Need to find: Length of the vertical supporting cable, 30 m from the center.

$\mathrm{A}$ and $\mathrm{B}$ are the top of the towers. $\mathrm{AE}$ and $\mathrm{BF}$ are the height of the towers. $\mathrm{H}$ is the center of the bridge.

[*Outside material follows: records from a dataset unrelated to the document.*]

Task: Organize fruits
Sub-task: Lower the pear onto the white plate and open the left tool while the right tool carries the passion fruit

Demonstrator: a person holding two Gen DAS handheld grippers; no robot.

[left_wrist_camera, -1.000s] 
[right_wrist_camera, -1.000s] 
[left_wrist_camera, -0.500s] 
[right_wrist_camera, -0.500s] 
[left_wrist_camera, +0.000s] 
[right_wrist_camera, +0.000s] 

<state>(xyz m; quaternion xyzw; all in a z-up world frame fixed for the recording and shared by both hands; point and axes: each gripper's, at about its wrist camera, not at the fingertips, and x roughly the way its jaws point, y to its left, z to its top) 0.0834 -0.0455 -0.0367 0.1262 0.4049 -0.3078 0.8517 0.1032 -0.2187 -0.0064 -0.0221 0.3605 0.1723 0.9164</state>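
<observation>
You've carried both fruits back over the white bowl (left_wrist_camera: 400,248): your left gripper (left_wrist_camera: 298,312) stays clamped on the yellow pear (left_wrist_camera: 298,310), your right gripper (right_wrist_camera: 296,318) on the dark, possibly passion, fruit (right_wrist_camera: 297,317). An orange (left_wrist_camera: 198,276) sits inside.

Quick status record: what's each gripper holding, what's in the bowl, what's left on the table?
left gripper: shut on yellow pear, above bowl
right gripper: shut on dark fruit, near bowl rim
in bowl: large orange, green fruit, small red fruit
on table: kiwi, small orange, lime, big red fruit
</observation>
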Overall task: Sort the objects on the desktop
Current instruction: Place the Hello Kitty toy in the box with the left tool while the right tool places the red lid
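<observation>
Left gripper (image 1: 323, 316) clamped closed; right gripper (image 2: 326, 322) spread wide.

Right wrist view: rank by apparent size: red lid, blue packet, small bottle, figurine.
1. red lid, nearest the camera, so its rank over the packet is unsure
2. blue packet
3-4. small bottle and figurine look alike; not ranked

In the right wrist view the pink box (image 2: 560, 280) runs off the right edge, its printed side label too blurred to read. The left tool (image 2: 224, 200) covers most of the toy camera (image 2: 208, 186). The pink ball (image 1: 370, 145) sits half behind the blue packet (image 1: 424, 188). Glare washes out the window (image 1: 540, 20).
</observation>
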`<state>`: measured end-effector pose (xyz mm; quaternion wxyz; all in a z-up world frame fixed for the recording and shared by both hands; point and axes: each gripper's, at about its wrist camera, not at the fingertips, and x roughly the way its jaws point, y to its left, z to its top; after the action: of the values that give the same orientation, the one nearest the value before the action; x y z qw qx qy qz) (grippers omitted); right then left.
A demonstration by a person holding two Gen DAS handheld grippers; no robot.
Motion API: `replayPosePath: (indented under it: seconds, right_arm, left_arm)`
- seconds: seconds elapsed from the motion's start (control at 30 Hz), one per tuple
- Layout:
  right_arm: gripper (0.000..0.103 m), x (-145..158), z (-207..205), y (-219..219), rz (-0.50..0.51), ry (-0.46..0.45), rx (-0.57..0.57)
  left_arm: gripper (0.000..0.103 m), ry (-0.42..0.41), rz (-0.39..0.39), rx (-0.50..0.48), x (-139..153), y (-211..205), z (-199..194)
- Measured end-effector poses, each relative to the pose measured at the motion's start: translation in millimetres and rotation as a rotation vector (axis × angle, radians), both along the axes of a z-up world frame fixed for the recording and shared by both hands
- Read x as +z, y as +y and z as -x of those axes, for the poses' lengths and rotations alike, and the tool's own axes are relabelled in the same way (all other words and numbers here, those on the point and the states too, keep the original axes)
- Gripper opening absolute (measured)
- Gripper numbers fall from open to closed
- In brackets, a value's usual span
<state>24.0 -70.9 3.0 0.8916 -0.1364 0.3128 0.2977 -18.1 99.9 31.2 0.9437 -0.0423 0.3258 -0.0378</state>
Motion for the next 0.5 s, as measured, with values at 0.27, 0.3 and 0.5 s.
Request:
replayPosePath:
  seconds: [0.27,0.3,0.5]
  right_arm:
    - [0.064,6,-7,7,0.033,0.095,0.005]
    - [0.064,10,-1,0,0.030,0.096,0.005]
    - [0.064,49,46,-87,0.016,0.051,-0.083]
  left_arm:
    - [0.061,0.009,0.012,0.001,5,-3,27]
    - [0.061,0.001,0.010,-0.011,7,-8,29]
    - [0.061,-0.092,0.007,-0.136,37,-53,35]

HI is the $5 \mathrm{~m}$ above from the roadway.

Let, the equation of the parabola be: $x^{2}=4 a(y-b)$

Here $b=5 .$ So, $x^{2}=4 a(y-5)$

Here, $A B=200 \mathrm{~m}$ and $B F=30 \mathrm{~m}$.

So, the coordinate of the point $B$ is $(100,30)$

The point is on the parabola.

Hence, $x^{2}=4 a(y-5)$

$\Rightarrow 10000=4 \mathrm{a}(30-5)$

$\Rightarrow 10000=4 \mathrm{a} \times 25$

$\Rightarrow \mathrm{a}=100$

Now we need to find, the length of the vertical supporting cable, $30 \mathrm{~m}$ from the center.

The $x$-coordinate of the point, $30 m$ from the center, is 30 .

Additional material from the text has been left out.